De características casi mesiánicas y religiosas, Camacho es el nuevo líder que retoma las banderas del Federalismo y se enfrenta a Morales. Primero, de cara a los devastadores incendios que arrasaron cerca de 4 millones de hectáreas en la Chiquitania, cuna de la identidad mestiza cruceña.

Camacho convoca y convence a centennials y a mileannials, con conciencia social, ecológica y política por la democracia y la libertad. Les ha dado esperanzas y han soprendido a los demás. También convoca a adultos, a hombres y mujeres, profesionales y a informales, todos mezclados, sin distinción alguna. Su discurso es sencillo, profundamente religioso y persuasivo por su impacto en las masas. Sin pretensiones ideológicas ni intelectuales, su compromiso es exigir la renuncia de Morales. Eso quería oír una gran mayoría de la gente. Y Camacho lo dice y lo repite sin pausa y sin tregua. Va tras ella hasta la sede de gobierno, elude obstáculos, allí es aclamado por la gente y asediado por los afines a Morales.  Dejar esa carta y una Biblia para que Dios ‘vuelva’ al viejo Palacio Quemado, es un acto que habla de fe, de esperanza y valentía. ¿Solo la salida de Morales el remate político de esa cruzada? ¡No es asunto nimio!.

Camacho exhorta a continuar un paro general que lleva 18 días de cumplimiento en Santa Cruz, la locomotora económica del país, con anuencia de la burguesía, en cualesquiera de sus fracciones, de a buenas o a regañadientes. Sin embargo, el paro no se conduele de la economía popular, la que vive el día a día y no tiene ‘ahorros’ como de los que disponen la clase media y alta.

Otro líder emergente es el presidente del Comité Cívico de Potosí, Marcos Pumari (38) Administrador de Empresas. Menos emocional que Camacho, más bien serio, procede del sindicalismo campesino y obrero. Pumari es de los pocos líderes que reivindica, el papel de las mujeres en la sociedad. Recoge las banderas del Federalismo, como Camacho. Ambos van tras la renuencia de Morales y rechazan sin tapujos a los políticos, a quienes habrá que llamar ‘tradicionales’. Esgrimen ante ellos un “Vade retro Satanás” sin complejos, que puede recoger una sensación de rechazo de la sociedad a los políticos, muchas veces con razón. No obstante, con el riesgo de caer en la antipolítica que puede desembocar en un remedio peor que la enfermedad, pues suele ir acompañada de un regresivo populismo.
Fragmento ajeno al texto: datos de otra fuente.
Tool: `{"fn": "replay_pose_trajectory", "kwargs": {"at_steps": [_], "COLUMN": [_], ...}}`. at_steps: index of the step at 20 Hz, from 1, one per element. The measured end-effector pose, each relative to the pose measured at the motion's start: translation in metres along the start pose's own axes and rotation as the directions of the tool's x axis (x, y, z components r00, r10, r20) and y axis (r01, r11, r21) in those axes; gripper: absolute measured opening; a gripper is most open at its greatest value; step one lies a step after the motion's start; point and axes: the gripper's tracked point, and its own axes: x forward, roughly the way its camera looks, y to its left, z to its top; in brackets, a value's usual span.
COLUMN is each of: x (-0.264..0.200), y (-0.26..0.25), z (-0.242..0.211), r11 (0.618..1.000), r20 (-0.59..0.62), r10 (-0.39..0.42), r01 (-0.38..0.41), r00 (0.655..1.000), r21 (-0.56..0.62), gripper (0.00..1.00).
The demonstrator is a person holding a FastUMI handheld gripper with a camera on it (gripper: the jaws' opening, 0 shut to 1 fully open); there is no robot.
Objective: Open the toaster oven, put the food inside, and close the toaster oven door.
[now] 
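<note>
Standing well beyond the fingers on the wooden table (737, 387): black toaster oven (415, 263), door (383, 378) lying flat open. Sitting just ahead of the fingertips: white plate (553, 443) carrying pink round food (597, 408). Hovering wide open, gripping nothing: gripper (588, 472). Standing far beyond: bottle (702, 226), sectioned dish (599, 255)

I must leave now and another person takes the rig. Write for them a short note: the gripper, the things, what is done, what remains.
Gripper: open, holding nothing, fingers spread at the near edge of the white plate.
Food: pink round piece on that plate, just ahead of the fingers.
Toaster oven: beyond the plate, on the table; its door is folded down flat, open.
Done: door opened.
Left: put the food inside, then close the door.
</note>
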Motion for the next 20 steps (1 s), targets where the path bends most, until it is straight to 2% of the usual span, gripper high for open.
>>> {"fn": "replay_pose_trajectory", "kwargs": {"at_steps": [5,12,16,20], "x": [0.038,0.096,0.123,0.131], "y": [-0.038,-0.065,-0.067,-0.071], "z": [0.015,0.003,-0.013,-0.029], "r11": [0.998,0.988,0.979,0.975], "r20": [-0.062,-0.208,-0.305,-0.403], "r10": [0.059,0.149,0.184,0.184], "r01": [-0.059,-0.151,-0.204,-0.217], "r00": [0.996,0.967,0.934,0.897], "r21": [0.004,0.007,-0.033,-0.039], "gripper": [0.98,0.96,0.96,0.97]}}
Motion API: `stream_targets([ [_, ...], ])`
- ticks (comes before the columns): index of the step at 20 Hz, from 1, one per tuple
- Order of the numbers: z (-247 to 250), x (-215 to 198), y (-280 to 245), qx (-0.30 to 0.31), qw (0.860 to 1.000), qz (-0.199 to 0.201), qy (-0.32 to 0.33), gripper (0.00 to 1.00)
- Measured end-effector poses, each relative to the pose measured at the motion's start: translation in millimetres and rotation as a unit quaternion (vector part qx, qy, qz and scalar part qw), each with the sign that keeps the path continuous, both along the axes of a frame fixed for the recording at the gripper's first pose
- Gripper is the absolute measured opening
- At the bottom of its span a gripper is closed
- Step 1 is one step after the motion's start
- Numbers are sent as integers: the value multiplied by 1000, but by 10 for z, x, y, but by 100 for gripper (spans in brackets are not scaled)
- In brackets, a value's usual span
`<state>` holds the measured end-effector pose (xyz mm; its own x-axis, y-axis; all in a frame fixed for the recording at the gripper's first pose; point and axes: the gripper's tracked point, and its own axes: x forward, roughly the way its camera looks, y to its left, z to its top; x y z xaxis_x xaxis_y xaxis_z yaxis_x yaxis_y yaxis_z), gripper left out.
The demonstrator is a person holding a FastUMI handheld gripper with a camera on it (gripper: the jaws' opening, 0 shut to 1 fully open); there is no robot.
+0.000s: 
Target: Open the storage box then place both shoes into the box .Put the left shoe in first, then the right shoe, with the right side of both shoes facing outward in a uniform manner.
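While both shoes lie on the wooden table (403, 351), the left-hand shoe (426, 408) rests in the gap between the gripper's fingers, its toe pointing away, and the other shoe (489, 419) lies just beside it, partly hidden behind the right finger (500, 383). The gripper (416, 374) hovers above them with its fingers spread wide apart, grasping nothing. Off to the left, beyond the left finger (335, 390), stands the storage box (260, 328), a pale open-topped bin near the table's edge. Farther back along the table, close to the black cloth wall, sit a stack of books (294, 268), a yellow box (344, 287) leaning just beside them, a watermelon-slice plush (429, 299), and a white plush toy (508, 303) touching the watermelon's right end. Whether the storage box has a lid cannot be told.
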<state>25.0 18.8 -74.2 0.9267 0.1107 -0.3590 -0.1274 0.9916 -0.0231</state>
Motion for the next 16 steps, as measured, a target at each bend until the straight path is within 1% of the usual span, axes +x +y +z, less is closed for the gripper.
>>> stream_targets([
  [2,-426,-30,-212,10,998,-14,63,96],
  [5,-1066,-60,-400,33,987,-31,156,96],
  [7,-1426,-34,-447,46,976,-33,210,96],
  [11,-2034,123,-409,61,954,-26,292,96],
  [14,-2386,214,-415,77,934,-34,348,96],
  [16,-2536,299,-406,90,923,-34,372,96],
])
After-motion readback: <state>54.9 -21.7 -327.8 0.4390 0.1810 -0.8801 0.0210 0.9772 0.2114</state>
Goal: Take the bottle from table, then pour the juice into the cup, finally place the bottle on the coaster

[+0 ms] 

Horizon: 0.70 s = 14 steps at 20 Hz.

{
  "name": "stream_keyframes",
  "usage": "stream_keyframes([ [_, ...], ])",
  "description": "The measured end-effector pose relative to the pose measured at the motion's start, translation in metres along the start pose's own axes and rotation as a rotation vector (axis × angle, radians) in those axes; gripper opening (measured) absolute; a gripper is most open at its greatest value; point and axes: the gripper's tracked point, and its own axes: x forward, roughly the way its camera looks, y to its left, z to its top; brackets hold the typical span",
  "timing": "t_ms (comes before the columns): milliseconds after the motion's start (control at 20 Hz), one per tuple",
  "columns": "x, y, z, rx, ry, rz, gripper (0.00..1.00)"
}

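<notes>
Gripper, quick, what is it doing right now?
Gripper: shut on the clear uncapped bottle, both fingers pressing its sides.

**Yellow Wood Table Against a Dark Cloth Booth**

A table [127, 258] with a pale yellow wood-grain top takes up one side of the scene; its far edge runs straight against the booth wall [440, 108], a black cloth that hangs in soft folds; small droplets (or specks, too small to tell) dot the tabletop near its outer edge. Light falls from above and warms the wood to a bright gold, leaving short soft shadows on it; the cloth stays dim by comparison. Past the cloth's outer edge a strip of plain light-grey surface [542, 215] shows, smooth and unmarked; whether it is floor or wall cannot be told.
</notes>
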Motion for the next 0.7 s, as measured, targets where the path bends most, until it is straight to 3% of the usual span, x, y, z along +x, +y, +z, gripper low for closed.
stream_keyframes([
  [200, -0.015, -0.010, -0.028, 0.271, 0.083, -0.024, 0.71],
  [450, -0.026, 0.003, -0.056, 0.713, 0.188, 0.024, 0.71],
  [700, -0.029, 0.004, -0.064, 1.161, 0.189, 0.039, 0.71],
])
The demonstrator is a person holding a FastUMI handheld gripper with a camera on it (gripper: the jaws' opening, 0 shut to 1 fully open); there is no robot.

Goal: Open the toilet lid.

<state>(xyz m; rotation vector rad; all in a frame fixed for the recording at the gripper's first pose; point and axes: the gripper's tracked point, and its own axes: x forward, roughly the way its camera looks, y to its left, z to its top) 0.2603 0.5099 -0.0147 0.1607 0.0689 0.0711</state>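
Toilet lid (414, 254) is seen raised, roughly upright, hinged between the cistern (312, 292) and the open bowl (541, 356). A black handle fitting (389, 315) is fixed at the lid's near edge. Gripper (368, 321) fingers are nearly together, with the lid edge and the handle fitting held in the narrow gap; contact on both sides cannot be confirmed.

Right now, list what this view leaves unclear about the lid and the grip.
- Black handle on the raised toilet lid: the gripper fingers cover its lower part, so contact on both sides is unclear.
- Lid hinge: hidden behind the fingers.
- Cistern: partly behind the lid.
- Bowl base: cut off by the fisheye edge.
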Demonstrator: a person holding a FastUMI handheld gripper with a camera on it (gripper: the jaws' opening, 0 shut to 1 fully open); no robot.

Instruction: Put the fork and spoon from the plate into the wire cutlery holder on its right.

Hay un vacío político presente y futuro para el país, pues ningún líder expresa su visión estatal para después de la probable renuncia de Morales, si tuviera lugar. Rechazan el fraude y la auditoría de la OEA, tan sospechosa por la actitud de su Secretario General, que nunca se pronunció sobre el atrabiliario Derecho Humano de Morales a la reelección indefinida, promovido por un Tribunal Constitucional también subordinado al poder de Morales. Los cívicos desaprueban dicha auditoria que debe determinar las ‘irregularidades’ por falta de transparencia y cambio inexplicable de la tendencia hacia la segunda vuelta, por parte del Tribunal Electoral. El fraude dio ganador a un Morales que ni con las trampas rozó el 62% que obtuvo en 2014. No obstante, le dio la ventaja necesaria: 47 %, fraude incluido, para eliminar la segunda vuelta, inevitable dadas las tendencias. Le correspondía enfrentarse con el segundo ganador, el expresidente Carlos Mesa (octubre 2003- junio 2005).

Morales y Mesa tienen un algo en común: ambos contribuyeron a la renuncia de Gonzalo Sánchez de Losada en aquel octubre. Si de golpe de Estado se tratase, como arremete Morales contra Camacho, Morales debiera refrescar la memoria.

Carlos Mesa, dubitativo y sin dar la cara, no supo leer con visión política el liderazgo al joven Camacho, quien sí empezó a dar respuestas a las demandas concretas del movimiento ciudadano.  Mesa no actuó como un líder político que obtuvo 2 millones de votos, no tanto por él mismo, sino que fueron votos anti Morales. Fue el voto útil el que lo colocó en la alternativa de la segunda vuelta. Al no entender esa ecuación, no se conectó pueblo movilizado.